Range to copy from the entries below: the line containing "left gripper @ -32" through the line containing "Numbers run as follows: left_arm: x", inclusive. Retype only those lines, exactly, without any images.

▶ _DATA SUPPLIED_:
━━━━━━━━━━

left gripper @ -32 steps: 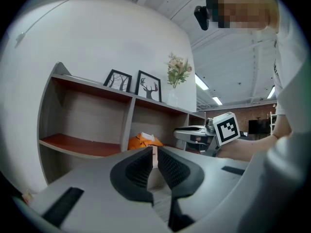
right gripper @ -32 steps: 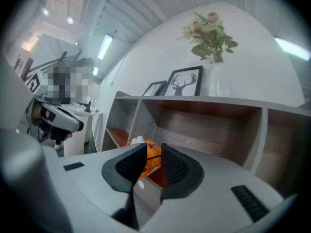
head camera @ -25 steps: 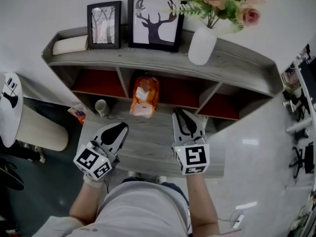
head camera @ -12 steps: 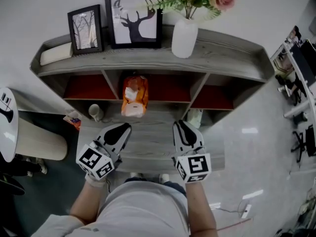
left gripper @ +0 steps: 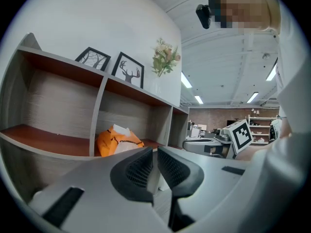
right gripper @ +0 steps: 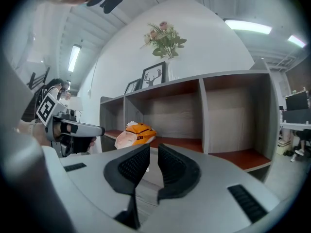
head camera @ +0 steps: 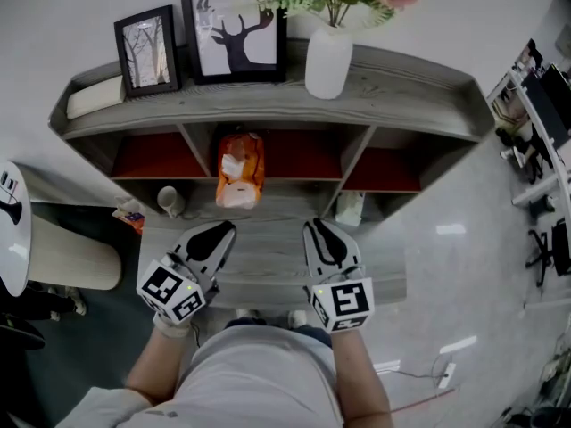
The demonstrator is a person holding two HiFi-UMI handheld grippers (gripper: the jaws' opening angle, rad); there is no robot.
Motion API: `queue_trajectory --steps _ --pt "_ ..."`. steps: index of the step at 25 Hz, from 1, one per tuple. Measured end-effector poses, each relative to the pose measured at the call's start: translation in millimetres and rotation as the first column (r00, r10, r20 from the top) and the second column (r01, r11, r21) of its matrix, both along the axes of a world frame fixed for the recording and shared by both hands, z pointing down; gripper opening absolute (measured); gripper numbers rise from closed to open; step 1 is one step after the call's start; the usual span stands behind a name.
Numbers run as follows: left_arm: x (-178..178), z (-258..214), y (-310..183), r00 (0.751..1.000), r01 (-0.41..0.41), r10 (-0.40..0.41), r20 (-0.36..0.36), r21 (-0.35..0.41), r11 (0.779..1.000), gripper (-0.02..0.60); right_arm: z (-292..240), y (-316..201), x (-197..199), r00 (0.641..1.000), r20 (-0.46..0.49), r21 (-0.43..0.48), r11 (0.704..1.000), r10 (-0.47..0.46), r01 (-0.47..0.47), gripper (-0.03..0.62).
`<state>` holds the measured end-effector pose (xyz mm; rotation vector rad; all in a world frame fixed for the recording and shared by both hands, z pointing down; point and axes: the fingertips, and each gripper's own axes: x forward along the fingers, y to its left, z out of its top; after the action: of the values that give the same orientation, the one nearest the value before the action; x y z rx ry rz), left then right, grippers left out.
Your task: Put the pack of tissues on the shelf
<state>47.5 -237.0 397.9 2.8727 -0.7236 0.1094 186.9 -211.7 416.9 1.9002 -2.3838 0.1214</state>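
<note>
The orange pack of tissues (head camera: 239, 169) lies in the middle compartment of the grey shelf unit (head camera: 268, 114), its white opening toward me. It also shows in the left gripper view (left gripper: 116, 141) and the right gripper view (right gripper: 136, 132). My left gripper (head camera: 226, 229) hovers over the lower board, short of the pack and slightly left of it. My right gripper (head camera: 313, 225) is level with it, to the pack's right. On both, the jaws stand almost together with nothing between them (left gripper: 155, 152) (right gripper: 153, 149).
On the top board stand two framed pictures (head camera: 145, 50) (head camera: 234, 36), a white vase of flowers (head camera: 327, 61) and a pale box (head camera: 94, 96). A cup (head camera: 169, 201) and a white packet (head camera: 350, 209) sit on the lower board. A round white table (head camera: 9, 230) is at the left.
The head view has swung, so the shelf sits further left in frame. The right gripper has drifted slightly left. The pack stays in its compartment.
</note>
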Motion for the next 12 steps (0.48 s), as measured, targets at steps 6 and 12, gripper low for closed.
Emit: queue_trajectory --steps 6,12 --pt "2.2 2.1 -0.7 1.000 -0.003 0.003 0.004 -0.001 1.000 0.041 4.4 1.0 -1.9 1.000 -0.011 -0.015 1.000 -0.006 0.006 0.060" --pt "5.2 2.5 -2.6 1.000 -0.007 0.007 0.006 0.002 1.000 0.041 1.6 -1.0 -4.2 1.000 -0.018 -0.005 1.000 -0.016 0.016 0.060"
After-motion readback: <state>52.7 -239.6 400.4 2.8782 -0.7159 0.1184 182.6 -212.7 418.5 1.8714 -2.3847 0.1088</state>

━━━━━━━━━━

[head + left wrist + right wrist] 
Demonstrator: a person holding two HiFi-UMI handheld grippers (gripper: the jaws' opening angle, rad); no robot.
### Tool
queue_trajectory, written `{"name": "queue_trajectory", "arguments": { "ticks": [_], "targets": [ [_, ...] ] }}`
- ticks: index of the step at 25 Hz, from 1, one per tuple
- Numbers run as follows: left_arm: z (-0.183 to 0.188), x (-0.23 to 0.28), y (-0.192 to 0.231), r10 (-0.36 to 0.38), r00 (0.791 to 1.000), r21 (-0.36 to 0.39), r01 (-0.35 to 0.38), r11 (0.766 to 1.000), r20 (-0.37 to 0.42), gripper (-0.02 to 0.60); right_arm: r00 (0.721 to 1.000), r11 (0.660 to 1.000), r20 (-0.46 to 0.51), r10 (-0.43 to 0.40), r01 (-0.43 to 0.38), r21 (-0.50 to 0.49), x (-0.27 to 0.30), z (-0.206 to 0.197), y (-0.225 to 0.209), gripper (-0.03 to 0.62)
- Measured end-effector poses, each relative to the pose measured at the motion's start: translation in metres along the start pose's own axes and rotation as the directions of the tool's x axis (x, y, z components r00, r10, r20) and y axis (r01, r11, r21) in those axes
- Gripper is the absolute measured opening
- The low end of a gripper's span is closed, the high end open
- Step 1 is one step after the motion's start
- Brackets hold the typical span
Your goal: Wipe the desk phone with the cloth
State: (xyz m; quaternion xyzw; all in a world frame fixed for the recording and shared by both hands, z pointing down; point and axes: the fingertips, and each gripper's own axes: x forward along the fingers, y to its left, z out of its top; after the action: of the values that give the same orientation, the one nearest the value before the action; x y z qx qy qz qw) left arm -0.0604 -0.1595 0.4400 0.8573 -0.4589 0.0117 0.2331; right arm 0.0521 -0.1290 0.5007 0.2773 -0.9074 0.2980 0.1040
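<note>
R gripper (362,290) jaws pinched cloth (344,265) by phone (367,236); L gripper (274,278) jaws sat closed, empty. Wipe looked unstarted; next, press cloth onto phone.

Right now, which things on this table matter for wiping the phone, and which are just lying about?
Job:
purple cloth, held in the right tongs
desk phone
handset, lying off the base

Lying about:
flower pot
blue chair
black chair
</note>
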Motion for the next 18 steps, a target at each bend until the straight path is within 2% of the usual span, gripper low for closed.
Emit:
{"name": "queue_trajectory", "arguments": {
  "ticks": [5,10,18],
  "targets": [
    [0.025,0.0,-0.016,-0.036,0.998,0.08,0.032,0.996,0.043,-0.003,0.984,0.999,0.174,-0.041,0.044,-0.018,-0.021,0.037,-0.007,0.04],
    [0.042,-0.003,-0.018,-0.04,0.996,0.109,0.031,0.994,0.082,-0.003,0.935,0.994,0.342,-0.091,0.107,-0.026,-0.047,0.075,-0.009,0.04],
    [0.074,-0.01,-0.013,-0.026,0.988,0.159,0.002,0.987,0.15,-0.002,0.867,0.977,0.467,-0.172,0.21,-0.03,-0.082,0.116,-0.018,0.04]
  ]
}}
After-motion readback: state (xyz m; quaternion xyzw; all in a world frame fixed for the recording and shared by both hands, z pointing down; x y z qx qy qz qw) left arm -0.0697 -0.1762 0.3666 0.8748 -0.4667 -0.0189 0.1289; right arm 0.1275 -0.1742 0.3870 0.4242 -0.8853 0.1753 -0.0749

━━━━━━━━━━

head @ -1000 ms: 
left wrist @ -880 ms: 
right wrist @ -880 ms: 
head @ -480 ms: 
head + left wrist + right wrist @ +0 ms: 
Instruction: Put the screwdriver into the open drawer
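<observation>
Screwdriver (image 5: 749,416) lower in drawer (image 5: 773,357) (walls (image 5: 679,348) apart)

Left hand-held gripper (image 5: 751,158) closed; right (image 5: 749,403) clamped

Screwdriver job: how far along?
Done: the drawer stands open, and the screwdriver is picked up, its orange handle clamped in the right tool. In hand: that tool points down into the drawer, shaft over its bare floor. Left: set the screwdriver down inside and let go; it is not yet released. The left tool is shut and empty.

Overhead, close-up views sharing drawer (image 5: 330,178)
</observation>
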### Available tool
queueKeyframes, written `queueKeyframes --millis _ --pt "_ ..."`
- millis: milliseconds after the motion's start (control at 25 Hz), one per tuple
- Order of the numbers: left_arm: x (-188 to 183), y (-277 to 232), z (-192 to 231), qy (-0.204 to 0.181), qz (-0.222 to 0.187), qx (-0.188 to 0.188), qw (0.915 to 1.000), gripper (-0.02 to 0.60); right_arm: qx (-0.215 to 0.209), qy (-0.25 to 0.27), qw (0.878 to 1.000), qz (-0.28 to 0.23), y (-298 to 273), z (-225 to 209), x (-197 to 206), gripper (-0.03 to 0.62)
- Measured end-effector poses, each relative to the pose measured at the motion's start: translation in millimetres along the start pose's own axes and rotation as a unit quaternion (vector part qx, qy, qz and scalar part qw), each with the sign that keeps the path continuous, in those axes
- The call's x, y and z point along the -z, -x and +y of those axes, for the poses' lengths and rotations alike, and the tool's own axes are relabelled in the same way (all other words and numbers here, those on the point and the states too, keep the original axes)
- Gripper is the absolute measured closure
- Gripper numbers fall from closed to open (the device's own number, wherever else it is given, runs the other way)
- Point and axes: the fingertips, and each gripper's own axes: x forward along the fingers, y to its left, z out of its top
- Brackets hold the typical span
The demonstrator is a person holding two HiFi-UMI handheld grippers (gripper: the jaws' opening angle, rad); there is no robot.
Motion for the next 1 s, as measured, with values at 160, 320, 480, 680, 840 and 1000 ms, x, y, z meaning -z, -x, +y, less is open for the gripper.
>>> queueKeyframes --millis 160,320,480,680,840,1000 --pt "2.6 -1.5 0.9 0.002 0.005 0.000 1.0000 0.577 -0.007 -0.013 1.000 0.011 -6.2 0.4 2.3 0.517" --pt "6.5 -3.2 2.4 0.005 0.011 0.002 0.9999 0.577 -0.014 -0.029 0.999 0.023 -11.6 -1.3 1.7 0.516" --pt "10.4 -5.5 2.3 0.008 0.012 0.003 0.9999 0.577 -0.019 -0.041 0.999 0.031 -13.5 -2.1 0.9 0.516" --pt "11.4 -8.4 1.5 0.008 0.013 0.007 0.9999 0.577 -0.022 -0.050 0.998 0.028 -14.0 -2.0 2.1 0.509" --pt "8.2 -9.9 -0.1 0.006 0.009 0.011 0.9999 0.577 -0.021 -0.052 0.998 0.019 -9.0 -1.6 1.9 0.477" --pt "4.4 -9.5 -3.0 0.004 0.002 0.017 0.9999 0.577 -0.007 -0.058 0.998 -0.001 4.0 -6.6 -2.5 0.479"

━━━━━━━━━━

▶ _TASK OUTPUT_:
left gripper @ -32 steps: 
right gripper @ -32 steps: 
head camera @ -25 steps: 
head camera @ -12 steps: 
left gripper @ +0 steps: 
right gripper @ +0 steps: 
head camera @ +0 steps: 
The demonstrator is a person holding two HiFi-UMI handheld grippers (gripper: the jaws' opening angle, rad); there is no robot.
Motion API: `queue_trajectory --steps _ --pt "_ ..."`. steps: index of the step at 25 Hz, from 1, one per tuple. Measured end-effector poses, each relative to the pose measured at the call's start: translation in millimetres and rotation as the first column (r00, r10, r20 from the top) and the second column (r01, r11, r21) of its matrix, both along the axes of a world frame fixed for the recording and shared by both hands, z pointing down; gripper opening absolute (measured); gripper numbers rise from closed to open; step 1 is one step after the call's start; the usual span stands behind a name.
Numbers run as follows: left_arm: x (-178..178), z (-258..214), y (-310..183), r00 (0.751..1.000), r01 (-0.41..0.41), r10 (-0.40..0.41), r20 (-0.36..0.36), r21 (-0.35..0.41), r11 (0.779..1.000), gripper (-0.02..0.60); right_arm: z (-292..240), y (-316..201), x (-197..199), r00 (0.641..1.000), r20 (-0.46..0.49), r21 (-0.43..0.48), r11 (0.704..1.000), r10 (-0.47..0.46), r01 (-0.47..0.47), gripper (-0.03..0.62).

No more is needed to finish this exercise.